Sebuah perusahaan kontraktor, konsultan, dan engineering swasta yang merupakan rekanan Pertamina memanggilnya untuk tes, lalu diterima. Di kemudian hari diketahui perusahaan itu PT Astenica adalah milik Grup Salim.

Dua tahun di sana dirasakannya cukup enjoy bekerja. Akan tetapi, lagi-lagi itu harus ditinggalkan untuk “sekadar” memuaskan permintaan orangtua yang sejak lama menginginkannya harus menjadi pegawai negeri. Kembali, bukti bahwa dia mempunyai track records yang bagus, tuturnya, “Bos saya di Salim juga merasa kehilangan.”
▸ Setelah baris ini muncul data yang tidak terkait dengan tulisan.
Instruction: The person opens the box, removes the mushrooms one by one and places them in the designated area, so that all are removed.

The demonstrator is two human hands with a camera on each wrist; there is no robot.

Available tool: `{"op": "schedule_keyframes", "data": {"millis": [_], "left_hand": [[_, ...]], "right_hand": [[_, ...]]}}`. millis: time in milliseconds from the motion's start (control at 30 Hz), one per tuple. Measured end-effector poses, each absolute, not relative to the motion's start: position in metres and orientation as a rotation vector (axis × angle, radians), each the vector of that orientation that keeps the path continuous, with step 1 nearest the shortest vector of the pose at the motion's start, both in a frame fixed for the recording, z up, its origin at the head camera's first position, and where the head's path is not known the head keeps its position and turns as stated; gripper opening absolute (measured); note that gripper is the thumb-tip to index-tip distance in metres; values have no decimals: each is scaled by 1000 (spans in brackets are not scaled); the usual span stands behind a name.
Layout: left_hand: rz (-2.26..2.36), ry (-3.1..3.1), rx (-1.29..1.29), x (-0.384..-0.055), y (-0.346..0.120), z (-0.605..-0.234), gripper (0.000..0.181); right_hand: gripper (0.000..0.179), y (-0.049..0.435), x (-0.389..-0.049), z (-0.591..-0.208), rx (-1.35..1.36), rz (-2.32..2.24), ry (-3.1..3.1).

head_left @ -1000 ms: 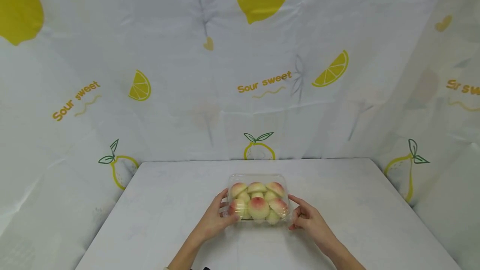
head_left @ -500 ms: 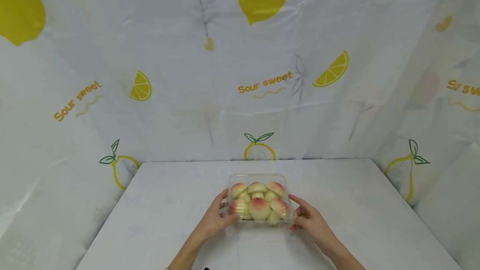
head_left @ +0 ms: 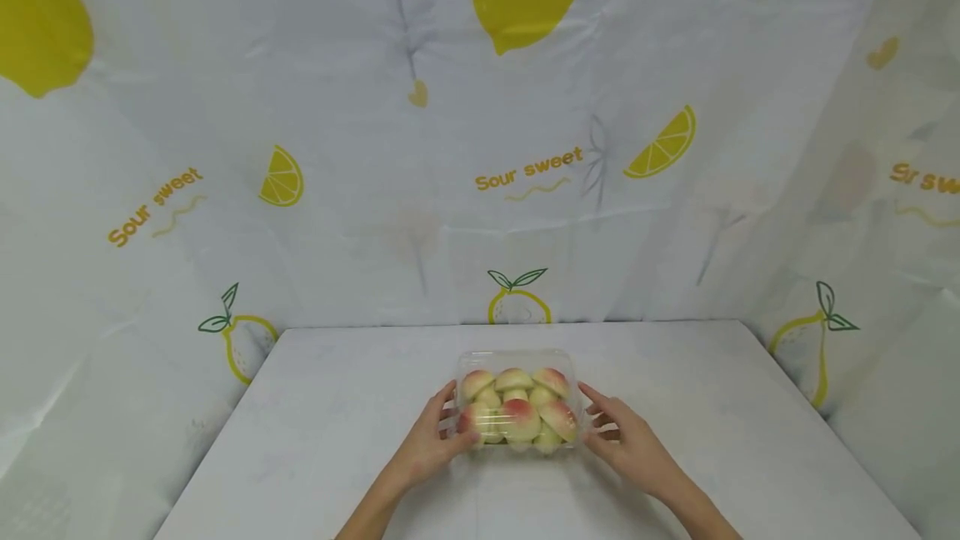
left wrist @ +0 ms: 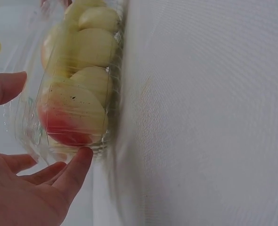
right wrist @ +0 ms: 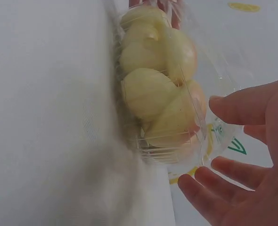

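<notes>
A clear plastic clamshell container [head_left: 517, 357] with its lid down sits on the white table, holding several pale, rounded pieces [head_left: 518, 421] blushed red on top; some look mushroom-shaped. At its left end, my left hand [head_left: 429, 444] holds the near corner, thumb in front and fingers along the side. The left wrist view shows that hand's fingertips [left wrist: 85, 154] against the container's end. My right hand [head_left: 637, 448] is spread at the right end. In the right wrist view its thumb [right wrist: 252, 103] reaches the lid's edge, while its other fingers [right wrist: 214, 188] stand a little off the side.
The white table [head_left: 337, 390] extends around the container on all sides. A white cloth [head_left: 337, 257] printed with lemons and lettering hangs behind it, and similar cloth covers both sides.
My right hand's fingers, earlier curled at the container's near right corner, have spread apart. My left hand and the container stay in place; the view tilts slightly.
</notes>
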State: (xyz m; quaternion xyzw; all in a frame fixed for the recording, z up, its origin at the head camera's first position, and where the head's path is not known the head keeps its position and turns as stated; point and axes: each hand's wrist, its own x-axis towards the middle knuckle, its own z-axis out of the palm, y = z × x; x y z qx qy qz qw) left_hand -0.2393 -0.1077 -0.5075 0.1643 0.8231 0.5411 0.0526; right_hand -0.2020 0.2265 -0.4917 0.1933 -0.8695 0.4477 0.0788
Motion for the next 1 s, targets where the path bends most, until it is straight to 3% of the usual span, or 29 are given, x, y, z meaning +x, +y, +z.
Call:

Dia lalu mengajukan lamaran ke berbagai institusi pemerintah dan mengikuti tes, seperti Departemen Pekerjaan Umum (PU), Departemen Pertambangan dan Energi (Deptamben), Perusahaan Listrik Negara (PLN), dan Bank Bumi Daya (BBD). Uniknya, semuanya bersedia menerimanya sebagai pegawai. Karena harus memutuskan salah satu maka dia pilah-pilah. Di PU dia tolak padahal sudah harus berangkat ke Sorong, Irian Jaya sebab tiket dan segala macam fasilitas sudah disediakan. Di kepalanya masih terngiang kuat keinginan menaklukkan rimba Jakarta.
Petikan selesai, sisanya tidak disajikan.